Who May Struggle With Meditation

If you suffer from the following chronic conditions, meditation may not be your best option.

  1. Intense anxiety: Anxiety can turn your inner world into chaos filled with intrusive thoughts, obsessive thinking, rumination, or paranoia. Turning your attention inward could spike an increase in dread and discomfort.
  2. Ongoing depression: People struggling with depression tend to isolate themselves, withdraw from the world, and spend too much time alone. Meditation could fuel further reclusiveness
  3. Trauma: Trauma can cause disassociation and panic attacks. When trauma is triggered, the mind tends to fragment, and trying to quiet your thoughts can feel like an insurmountable challenge.
  4. Psychotic episodes: Psychosis is generally defined as a break in reality testing; this leads to an unstable and fragile sense of self. Meditation could further this break and magnify distortions
  5. Active addiction: If someone is in the throes of active addiction, it’s difficult for any form of meditation or therapy to be effective. Meditation could increase cravings and thoughts of using drugs or alcohol.

As you can see, traditional forms of meditation direct you to turn your thoughts inward. If your inner world is in turmoil, it may initiate a battle of the mind that makes your symptoms worse.

Nontraditional Meditation Practices to Consider

If you find meditation unbearable, consider forms of meditation that draw your focus outside of yourself by giving you a task or activity to focus on. Meditation involving tactile or stimulating sensory experiences will pull you out of yourself and give you a break from internal distress.

For example, I worked with a young man who was traumatized by a life-threatening car accident. He was overwhelmed with anxiety and symptoms of post-traumatic stress disorder. No matter how he tried to meditate, he couldn’t quiet his mind. In fact, he felt worse with each attempt, like he was a failure at meditation.

Then one day, while organizing his garage, he found a small piece of fresh-cut pine. He took out his pocket knife, sat on a crate, and quietly whittled away at it. The more he focused on the wood, the calmer he felt.

Whittling and wood carving soon became his meditation. At first, he carved simple household objects, such as forks or spoons, which became gifts to friends and family.
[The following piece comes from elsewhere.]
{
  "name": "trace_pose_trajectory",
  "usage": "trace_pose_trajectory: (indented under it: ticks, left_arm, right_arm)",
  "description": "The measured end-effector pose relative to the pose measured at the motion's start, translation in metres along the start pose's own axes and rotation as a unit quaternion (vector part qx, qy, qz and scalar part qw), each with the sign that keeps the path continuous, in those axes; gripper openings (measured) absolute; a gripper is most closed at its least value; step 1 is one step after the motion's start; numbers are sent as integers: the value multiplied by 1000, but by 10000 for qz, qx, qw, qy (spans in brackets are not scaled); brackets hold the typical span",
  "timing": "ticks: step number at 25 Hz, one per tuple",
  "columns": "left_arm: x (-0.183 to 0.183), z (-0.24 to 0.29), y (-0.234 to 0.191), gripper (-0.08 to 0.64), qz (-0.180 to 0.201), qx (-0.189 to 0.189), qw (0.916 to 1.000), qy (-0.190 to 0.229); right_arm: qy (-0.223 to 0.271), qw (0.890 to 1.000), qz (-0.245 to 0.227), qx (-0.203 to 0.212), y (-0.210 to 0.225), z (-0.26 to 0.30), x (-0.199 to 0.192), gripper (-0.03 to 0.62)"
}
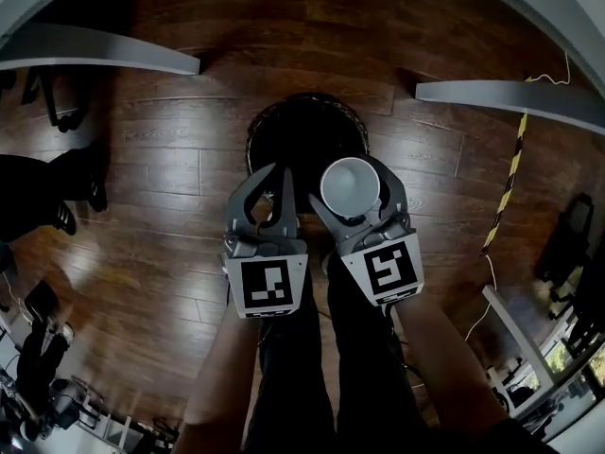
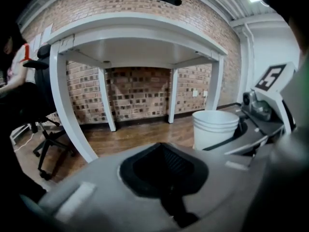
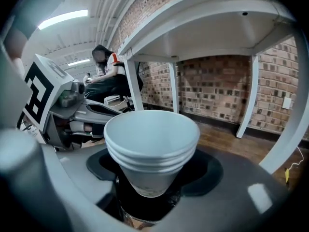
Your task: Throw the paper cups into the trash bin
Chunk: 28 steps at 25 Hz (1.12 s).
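A stack of nested white paper cups [image 1: 350,185] sits upright between the jaws of my right gripper [image 1: 354,199], which is shut on it. The cups hang over the near rim of the round black trash bin [image 1: 260,126] on the wooden floor. In the right gripper view the cups [image 3: 150,144] fill the middle, with dark bin below them. My left gripper [image 1: 272,189] is close beside the right one, also over the bin's near edge, its jaws together with nothing between them. From the left gripper view [image 2: 166,173] the cups [image 2: 215,127] show at the right.
White desks [image 1: 104,57] [image 1: 510,93] flank the bin on both sides. A yellow-black striped strip [image 1: 509,183] runs across the floor at the right. A seated person's dark legs [image 1: 52,192] are at the left. Brick wall [image 2: 140,93] and white table legs [image 2: 70,124] stand ahead.
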<state>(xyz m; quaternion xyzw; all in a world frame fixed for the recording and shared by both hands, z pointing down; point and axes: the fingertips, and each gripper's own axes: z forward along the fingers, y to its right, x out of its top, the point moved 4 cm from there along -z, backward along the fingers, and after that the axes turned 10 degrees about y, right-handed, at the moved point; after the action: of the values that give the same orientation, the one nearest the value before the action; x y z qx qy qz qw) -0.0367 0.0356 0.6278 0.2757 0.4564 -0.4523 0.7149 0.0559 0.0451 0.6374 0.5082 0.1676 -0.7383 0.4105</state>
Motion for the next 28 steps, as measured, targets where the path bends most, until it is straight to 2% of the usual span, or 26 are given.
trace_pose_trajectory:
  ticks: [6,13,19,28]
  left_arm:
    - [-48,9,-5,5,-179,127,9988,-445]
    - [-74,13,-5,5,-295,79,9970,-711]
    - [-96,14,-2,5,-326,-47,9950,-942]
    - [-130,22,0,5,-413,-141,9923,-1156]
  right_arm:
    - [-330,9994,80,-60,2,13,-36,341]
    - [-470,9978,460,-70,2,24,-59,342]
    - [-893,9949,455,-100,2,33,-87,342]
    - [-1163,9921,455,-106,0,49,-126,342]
Later, he experimented with larger projects and took an art class.

Developing his natural talent for whittling opened the door to the calm he needed in his life. It slowed his heart rate and metabolism, cleared his mind, and gave him something to focus on other than his pain. The objects he created also became symbols of healing.

Finding Your Form of Meditation

Think of quiet tasks you enjoy that replenish your energy and focus your mind, then explore how you feel after engaging in them. You're on the right path if you feel calmer and more grounded.

Some nontraditional forms include walking, hiking, fishing, swimming, surfing, painting, cooking, chanting, exercising, writing, stretching, coloring, crafting, biking, reading, or gardening.

It will take time and experimentation to find your form of meditation. Enjoy the adventure and remember, a meditation practice isn’t just calming; it has the power to improve all areas of your life.